§ PROBLEM TO WORK ON: A verbatim copy of all the data is required, minus any images.

BEGIN

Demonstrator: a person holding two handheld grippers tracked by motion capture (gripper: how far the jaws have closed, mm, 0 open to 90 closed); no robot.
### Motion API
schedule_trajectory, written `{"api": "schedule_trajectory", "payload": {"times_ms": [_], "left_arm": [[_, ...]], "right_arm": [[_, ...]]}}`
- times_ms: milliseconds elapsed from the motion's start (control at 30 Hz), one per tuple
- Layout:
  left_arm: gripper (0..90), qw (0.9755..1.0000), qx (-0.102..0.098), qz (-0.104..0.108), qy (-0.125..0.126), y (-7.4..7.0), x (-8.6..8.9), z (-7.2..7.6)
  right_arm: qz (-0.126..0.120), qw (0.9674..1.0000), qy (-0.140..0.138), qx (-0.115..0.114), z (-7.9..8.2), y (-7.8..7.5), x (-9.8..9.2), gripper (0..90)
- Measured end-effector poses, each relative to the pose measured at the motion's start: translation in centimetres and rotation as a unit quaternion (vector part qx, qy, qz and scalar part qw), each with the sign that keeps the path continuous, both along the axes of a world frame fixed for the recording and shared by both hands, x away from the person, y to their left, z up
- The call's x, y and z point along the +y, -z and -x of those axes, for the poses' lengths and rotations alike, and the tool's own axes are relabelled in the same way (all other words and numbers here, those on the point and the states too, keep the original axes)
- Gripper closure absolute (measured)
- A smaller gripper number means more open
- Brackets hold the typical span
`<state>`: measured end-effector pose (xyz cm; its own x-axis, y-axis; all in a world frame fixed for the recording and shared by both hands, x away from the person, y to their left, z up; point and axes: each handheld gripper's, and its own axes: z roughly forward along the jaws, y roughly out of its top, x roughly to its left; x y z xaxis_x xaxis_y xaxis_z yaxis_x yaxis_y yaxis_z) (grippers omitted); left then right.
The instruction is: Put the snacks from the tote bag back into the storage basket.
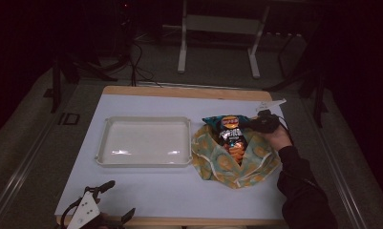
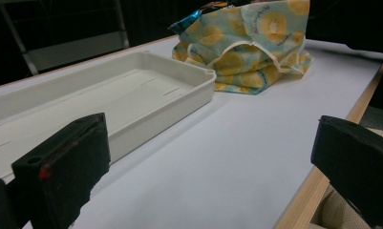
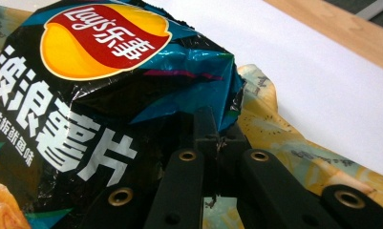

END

§ RESPONSE:
Demonstrator: a person holding two handheld grippers tracked by motion capture (gripper: how far the jaws have closed, mm, 0 open to 90 closed); no robot.
### Motion API
schedule_trajectory, written `{"api": "schedule_trajectory", "payload": {"times_ms": [_], "left_arm": [[_, ...]], "right_arm": [[_, ...]]}}`
- times_ms: milliseconds elapsed from the motion's start (control at 30 Hz), one per tuple
- Layout:
  left_arm: gripper (0..90), qw (0.9755..1.0000), qx (-0.102..0.098), qz (-0.104..0.108), qy (-0.125..0.126), y (-7.4..7.0), x (-8.6..8.9), z (-7.2..7.6)
  right_arm: qz (-0.126..0.120), qw (0.9674..1.0000), qy (-0.140..0.138), qx (-0.115..0.114), z (-7.9..8.2), y (-7.8..7.5), x (-9.8..9.2), gripper (0..90)
- Measured end-effector poses, each relative to the pose measured at the motion's start: translation in centimetres and rotation as a unit quaternion (vector part qx, qy, qz and scalar part qw), each with the sign that keeps the path continuous, both along the axes of a world frame fixed for the recording and shared by both hands, x away from the person, y to their left, z up
- The call's x, y and z point along the +y, -z and -x of those axes, for the poses' lengths and rotations alike, and the tool's own axes are relabelled in the same way (all other words and numbers here, those on the point and the states too, keep the original axes)
- Gripper closure absolute (measured)
- A smaller gripper number means more open
- Brackets hold the typical span
`<state>`: measured end-effector pose (xyz cm; its own x-axis, y-axis; all in a world frame fixed for the recording and shared by both hands, x away from the person, y to their left, z up; point and axes: each handheld gripper's, and its own axes: z roughly forward along the jaws, y roughly out of its top, x roughly to its left; x y z xaxis_x xaxis_y xaxis_z yaxis_x yaxis_y yaxis_z) (grippers omitted); left then right.
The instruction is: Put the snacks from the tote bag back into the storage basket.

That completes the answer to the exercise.